Rocking back and forth across my soft pink flannel sheets, I realized that there were no footsteps, no slamming doors, no angry voices.

“Penelope . . .”

Only that voice.

It was feminine and soft. The only person who ever said my name that way was Marianne. It wasn’t her. She wasn’t allowed here after dinner. I asked Felicity, my stepmother, why. She said it would look bad if they left me with the nanny all the time. I think it was because if Marianne stayed, she would find out who my father really was.

“Penelope.”

I didn’t make a sound. I couldn’t be tricked. No one was coming to save me.

Father beat me long before his “experiments” started.
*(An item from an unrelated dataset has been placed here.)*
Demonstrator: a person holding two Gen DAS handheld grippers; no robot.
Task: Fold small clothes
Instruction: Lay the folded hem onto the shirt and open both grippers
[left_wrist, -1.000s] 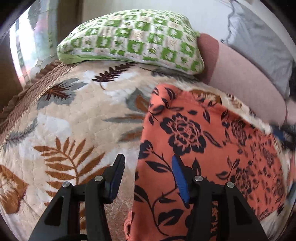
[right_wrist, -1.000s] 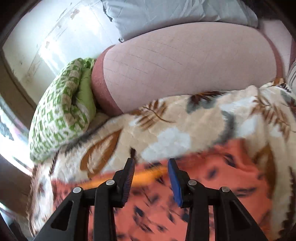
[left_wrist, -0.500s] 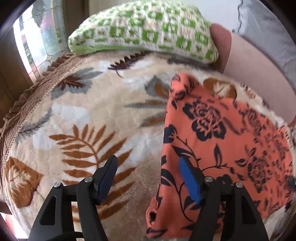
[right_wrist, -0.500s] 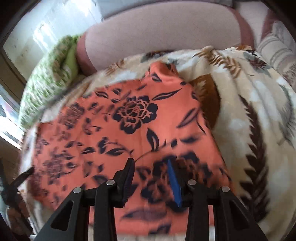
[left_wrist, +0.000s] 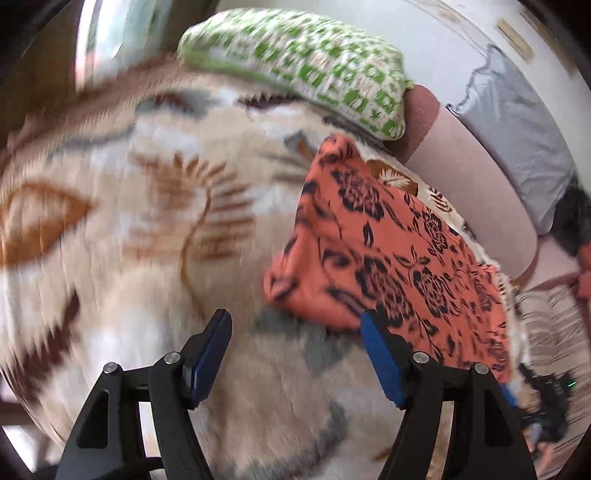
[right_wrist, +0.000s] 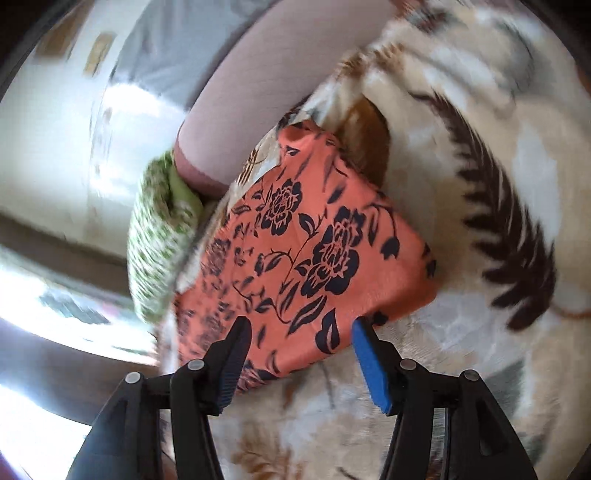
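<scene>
Left wrist view: left gripper (left_wrist: 295, 345) spread, jaws just opening, nothing pinched, over leaf-print blanket (left_wrist: 155, 236). Orange floral garment (left_wrist: 388, 258) lies folded beside its right finger. Right gripper (right_wrist: 301, 349) spread too, just opening, hovering at garment's near edge. Green checked pillow (left_wrist: 295, 62), pink bolster (left_wrist: 476, 192) behind. Heavy blur; window cut off.

left gripper (left_wrist: 295, 347) open, empty | orange floral garment (left_wrist: 388, 251) folded on blanket (left_wrist: 147, 221)
</scene>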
The ones he did in the basement. I couldn’t remember the first time he hit me, but I did remember the first time he broke my nose. Felicity had to clean me up. She never did that.

My stepmother never liked me. She made sure I knew I wasn’t hers. That her husband had an affair. That he brought me home even though she didn’t want me.

She never hurt me like my father, but she never stopped him. When she gently wiped the blood from my nose and offered me an ice pack that time, I thought that maybe she finally felt bad enough for me to care.

Then she told my father that he couldn’t hit me in the face anymore. She didn’t want the neighbors to talk. Didn’t want to have to waste money on plastic surgery to fix me.

“Penelope, where are you?”

The voice was getting closer.

Marianne joined us when I was a toddler. It wasn’t as bad. My father was barely around.

But as I got older, it got worse. And it was made painfully clear to me that if I ever said anything to Marianne, she would never believe me. And even if she did, no one would believe her.

I never said anything. I wouldn’t say now.

“Penelope?”

Sometimes my father brought a guest over to see his experiments. I never saw who it was, but I could hear my father explaining his “work.”

“While cardioversion and defibrillation are well understood as medical interventions, the same cannot be said for induced cardiac arrest . . .” he lectured as he secured the thick leather straps that he used to keep me bound to the steel table in our basement.

The other person never spoke. Not that I could hear, but I knew they were there. The shifting sound of pant legs crossing over one another, the scratching of a pen on a paper, the heavy sigh of a deeply expressed breath.

What if my father’s guest had returned to conduct their own experiments?

“Penelope.”

The voice was closer. They would find me soon. I dug my fingers into my stuffed animal. Velveteen Rabbit was my last line of defense against the monsters in the night, but not even it could protect me from my father.